NOTORIOUS British serial killer Mark Nash has appealed against his convictions for a brutal double murder in Ireland in March 1997.
Nash, who is originally from England, has been imprisoned in Ireland since 1998 when he was found guilty of the separate killings of Irish couple Carl and Catherine Doyle in their Roscommon home on August 16, 1997.
Then, two years ago, the 44-year-old was further found guilty of the March 1997 murders of Sylvia Shiels and Mary Callanan in Grangegorman, Dublin.
Their mutilated bodies were found in sheltered accommodation in the north inner city of the Irish capital five months before the Roscommon murders.
Opening his appeal on Monday, Nash told Dublin's Court of Appeal that there were a number of issues about the way his 2015 trial was run.

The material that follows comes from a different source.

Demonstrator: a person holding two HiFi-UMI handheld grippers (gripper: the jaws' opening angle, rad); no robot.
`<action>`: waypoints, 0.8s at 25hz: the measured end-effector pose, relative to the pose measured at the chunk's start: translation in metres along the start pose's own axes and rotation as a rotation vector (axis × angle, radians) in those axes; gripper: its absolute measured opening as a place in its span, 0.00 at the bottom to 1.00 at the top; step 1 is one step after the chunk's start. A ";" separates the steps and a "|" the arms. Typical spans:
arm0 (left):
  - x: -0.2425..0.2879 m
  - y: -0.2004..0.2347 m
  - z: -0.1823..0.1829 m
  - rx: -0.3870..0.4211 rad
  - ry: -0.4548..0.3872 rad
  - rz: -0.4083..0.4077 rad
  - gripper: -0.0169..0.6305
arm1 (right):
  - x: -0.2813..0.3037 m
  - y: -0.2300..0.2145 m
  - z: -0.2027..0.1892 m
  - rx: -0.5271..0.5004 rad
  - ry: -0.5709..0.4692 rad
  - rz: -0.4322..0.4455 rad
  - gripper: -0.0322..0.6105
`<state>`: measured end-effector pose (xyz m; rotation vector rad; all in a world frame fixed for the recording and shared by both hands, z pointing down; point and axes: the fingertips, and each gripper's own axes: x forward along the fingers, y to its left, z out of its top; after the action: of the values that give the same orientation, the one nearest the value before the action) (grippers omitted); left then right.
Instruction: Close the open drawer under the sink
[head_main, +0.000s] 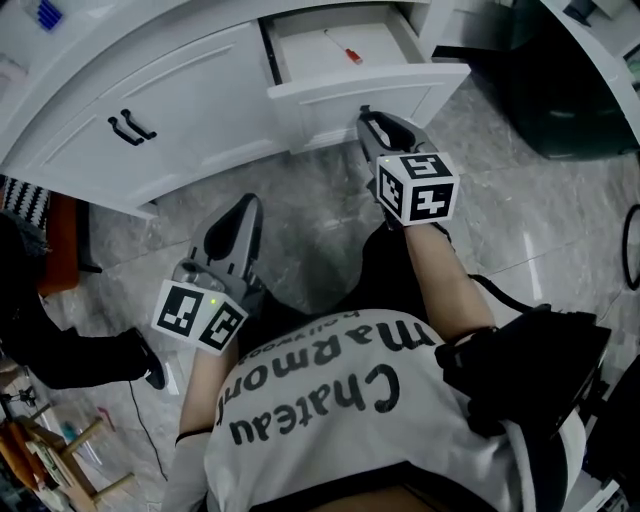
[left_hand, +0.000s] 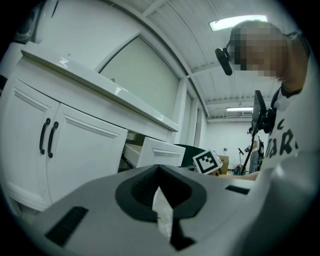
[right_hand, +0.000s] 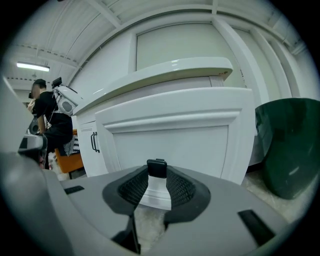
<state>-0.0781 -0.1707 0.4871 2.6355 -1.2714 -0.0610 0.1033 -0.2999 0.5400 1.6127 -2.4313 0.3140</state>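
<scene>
The person's white printed shirt (head_main: 340, 390) fills the bottom of the head view, with a black bag (head_main: 520, 370) at its right. Just beyond, the left gripper (head_main: 246, 208) hangs over the grey marbled floor (head_main: 320, 220), its jaws pressed together at the tips with nothing between them, well apart from the cabinet.

Further on, the right gripper (head_main: 368, 118) is up against the front of the drawer (head_main: 400, 82). Its jaws pinch a small black handle (right_hand: 157, 168) that fills the gap between their tips.

The drawer stands pulled out from the white cabinet, below the pale surface (right_hand: 165, 70). A small red-handled item (head_main: 352, 55) lies inside; what it is cannot be made out. Nothing stands between the drawer front and the cabinet.

To the left are cupboard doors with paired black handles (head_main: 130, 127). To the right, a dark green bin (right_hand: 290, 145) stands near the cabinet's corner.

At the left edge, a dark-clothed leg and shoe (head_main: 150, 365) are cut off by the frame. Another person (right_hand: 47, 115) stands far back in the room, under ceiling strip lights (left_hand: 235, 22). The drawer's rear is cut off at the top of the head view.
</scene>
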 end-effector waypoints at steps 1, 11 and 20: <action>0.001 0.000 0.000 0.005 -0.002 0.000 0.04 | 0.002 -0.001 0.001 -0.005 0.000 -0.003 0.24; -0.003 -0.006 -0.001 0.036 -0.010 0.022 0.04 | 0.012 -0.006 0.007 0.020 -0.013 0.009 0.24; -0.013 0.006 -0.003 -0.001 0.015 0.059 0.04 | 0.033 -0.009 0.022 0.024 -0.004 0.001 0.24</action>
<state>-0.0906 -0.1639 0.4909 2.5906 -1.3431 -0.0324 0.0982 -0.3388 0.5293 1.6229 -2.4408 0.3416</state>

The killer’s barrister Hugh Hartnett described his case as "unusual and extraordinary" because another man named Dean Lyons admitted killing the women before his death in 2000.
The Garda investigation into the murders of Ms Shiels and Ms Callanan stalled in 2009 when a jacket with Nash’s DNA was examined in the same lab as other articles of evidence.
Nash’s appeal is focused on the possibility that the jacket was cross-contaminated, as well as the way the judge advised the jury to deal with the admissions made by Dean Lyons.
Experts in Nash's trial two years ago told the jury there was a possibility the jacket had indeed been cross-contaminated.
Nevertheless, Nash was sentenced to life for the murders despite the potential contamination of evidence and admissions made by Mr Lyons.
Mr Nash's hearing continues before the three-judge Court of Appeal today in Dublin.
A final decision on his appeal is due to be made on Wednesday.